ENTRE LOS SINSONTES Y EL SABIÁ

En su libro En esta tierra... Marilia cuenta la historia de un año de clandestinidad en Brasil durante la dictadura brasileña, ocasión en que recorrió casi todo el país con sus niños, que tenían uno y dos años, hasta que la situación se tornó insostenible.

Estaba siendo perseguida por los órganos represivos de la dictadura. Tuvo que tomar una medida extrema.
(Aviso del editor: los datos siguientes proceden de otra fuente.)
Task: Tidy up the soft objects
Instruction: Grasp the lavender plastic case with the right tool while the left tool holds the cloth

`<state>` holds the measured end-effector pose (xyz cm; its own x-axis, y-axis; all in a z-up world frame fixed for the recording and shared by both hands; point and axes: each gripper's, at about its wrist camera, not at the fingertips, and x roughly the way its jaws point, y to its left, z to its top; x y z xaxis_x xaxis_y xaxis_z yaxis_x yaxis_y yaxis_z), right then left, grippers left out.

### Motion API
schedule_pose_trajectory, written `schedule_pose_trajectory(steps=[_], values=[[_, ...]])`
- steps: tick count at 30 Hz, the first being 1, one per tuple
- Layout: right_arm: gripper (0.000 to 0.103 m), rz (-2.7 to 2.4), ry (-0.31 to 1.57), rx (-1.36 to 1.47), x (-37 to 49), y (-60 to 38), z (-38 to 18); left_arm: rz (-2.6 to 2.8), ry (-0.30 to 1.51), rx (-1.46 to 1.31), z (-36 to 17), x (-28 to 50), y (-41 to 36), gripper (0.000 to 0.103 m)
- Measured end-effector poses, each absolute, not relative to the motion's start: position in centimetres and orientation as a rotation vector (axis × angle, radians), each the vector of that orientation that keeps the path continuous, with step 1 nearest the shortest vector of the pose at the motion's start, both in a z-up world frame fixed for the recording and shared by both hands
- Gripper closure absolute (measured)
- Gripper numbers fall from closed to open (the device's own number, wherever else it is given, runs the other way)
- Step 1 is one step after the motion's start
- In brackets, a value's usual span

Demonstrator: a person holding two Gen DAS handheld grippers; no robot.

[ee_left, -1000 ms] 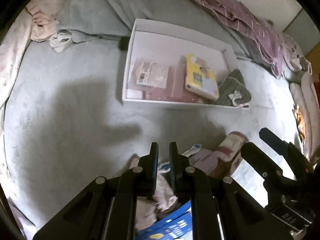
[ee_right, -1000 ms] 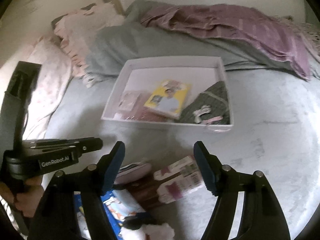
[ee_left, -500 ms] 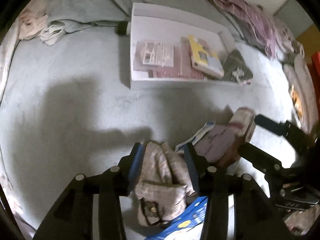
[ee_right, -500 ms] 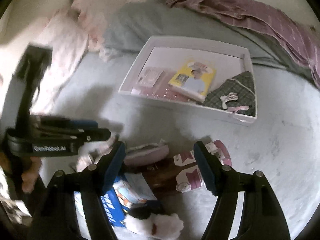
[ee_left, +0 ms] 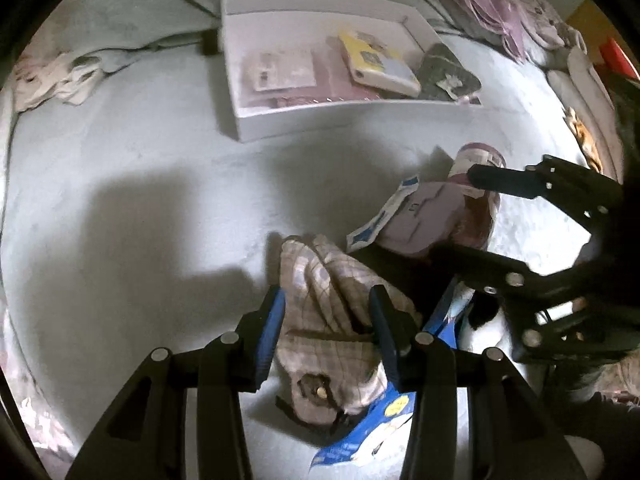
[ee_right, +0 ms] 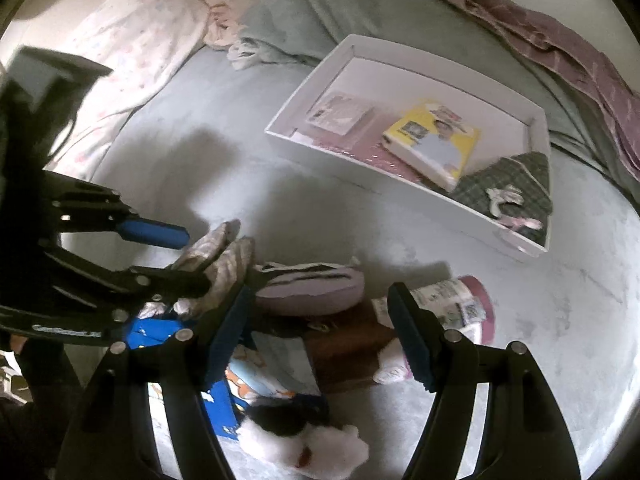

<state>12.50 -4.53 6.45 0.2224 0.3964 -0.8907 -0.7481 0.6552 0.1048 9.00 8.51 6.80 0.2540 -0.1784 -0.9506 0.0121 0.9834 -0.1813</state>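
A beige plaid soft toy (ee_left: 326,300) lies on the grey bed between the fingers of my left gripper (ee_left: 326,312), which is open around it; it also shows in the right wrist view (ee_right: 224,256). My right gripper (ee_right: 320,332) is open above a pile: a lilac pouch (ee_right: 308,286), a brown item (ee_right: 344,348), a pink-and-white wrapped roll (ee_right: 460,304), a blue package (ee_right: 224,392) and a white-and-black plush (ee_right: 304,436). A white tray (ee_right: 384,178) holds a yellow book (ee_right: 436,144), pink packets and a green plaid item (ee_right: 516,184).
Grey-green blanket (ee_right: 304,12) and purple striped cloth (ee_right: 560,40) lie behind the tray. A pink pillow (ee_right: 132,48) is at the left. A small black object (ee_left: 209,42) sits by the tray's far left corner.
My left gripper has opened and moved down around the plaid toy. Both grippers have come lower and closer to the pile.
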Motion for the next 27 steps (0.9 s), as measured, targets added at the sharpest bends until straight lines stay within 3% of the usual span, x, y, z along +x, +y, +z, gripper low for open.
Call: schedule_pose_trajectory(steps=[8, 10, 15, 26, 27], values=[[0.031, 0.776, 1.144, -0.445, 13.4, -2.8, 4.3, -0.092, 1.272, -0.164, 8.0, 8.3, 9.3, 0.06], [0.04, 0.771, 1.151, -0.449, 13.4, -2.8, 4.2, -0.075, 1.279, -0.188, 7.9, 8.3, 10.2, 0.06], [0.049, 0.771, 1.175, -0.416, 14.0, -3.9, 4.5, -0.141, 1.278, -0.189, 7.7, 8.2, 9.8, 0.06], [0.05, 0.647, 1.11, -0.323, 15.4, -7.1, 7.1, -0.214, 1.339, -0.079, 6.7, 8.6, 6.8, 0.059], [0.05, 0.647, 1.112, -0.304, 15.6, -7.4, 7.3, -0.211, 1.353, -0.088, 6.3, 8.9, 6.8, 0.055]])
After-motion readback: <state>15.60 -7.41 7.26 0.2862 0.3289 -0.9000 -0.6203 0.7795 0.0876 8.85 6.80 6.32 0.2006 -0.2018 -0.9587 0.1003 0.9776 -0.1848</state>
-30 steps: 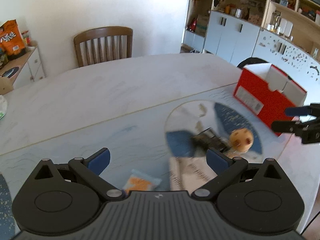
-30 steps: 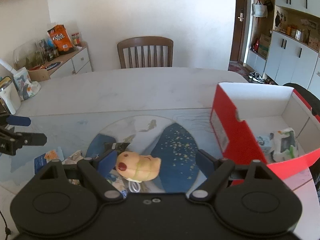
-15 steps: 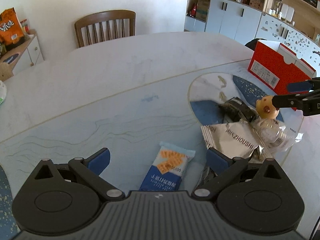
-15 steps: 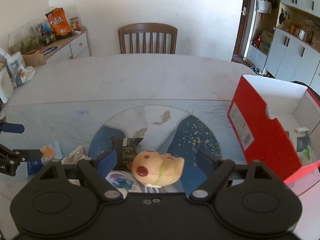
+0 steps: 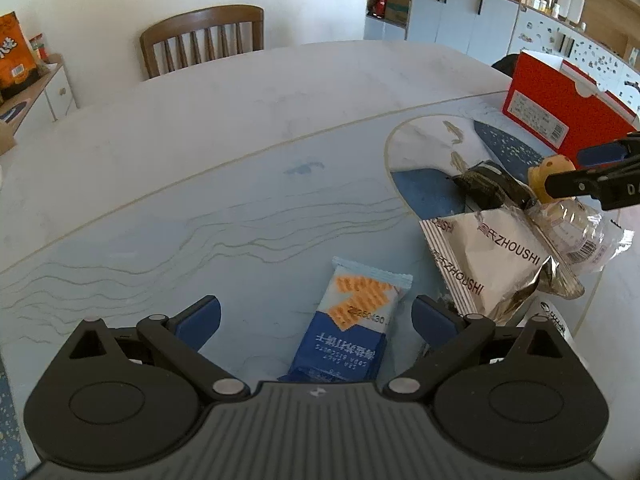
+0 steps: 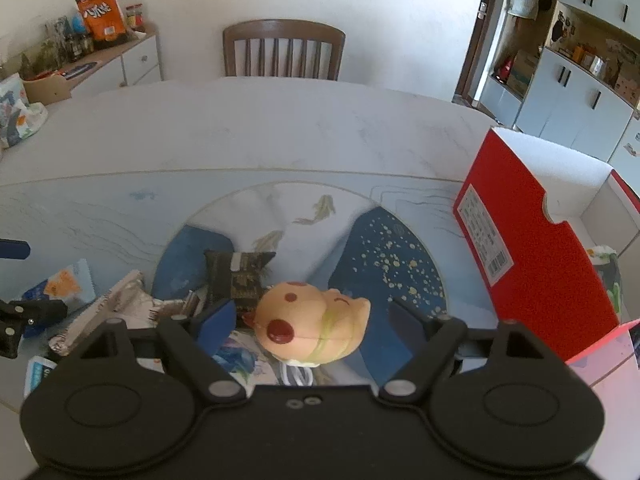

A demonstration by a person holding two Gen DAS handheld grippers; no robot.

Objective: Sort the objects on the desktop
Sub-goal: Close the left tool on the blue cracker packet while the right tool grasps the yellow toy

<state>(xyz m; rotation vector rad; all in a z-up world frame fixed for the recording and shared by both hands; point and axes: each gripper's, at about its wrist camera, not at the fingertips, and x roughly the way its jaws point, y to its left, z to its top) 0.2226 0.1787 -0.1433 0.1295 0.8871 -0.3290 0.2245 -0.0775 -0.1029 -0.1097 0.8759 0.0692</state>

No había cómo salir de Brasil legalmente y no le quedó otro remedio que cruzar la frontera, abordar un avión y venir a Cuba.

Su segundo libro se titula: Nuestros años en Cuba: un exilio entre sinsontes y el sabiá, (el sabiá es el pájaro nacional brasileño). El libro es un homenaje al pueblo cubano, a los años de la década de 1970, muy difíciles, un período en que se afirmó la solidaridad con el mundo, con todos los pueblos.

«No pretende ser un libro histórico, no lo es. Pero tiene muchos pasajes de la historia de Cuba, gracias a mi amiga Acela Caner Román, profesora de Geografía, que me ayudó en la precisión de las fechas y los hechos. Será muy bueno para la juventud que no pasó la experiencia del triunfo de la Revolución, ni sus años más duros, porque nacieron después.

«El libro encierra cómo una extranjera aprendió las lecciones cubanas de solidaridad. Porque en el mundo capitalista la solidaridad es una simple palabra, un adjetivo más, no una escala de valores como en Cuba, una postura, un sentido justo y más humano de la vida».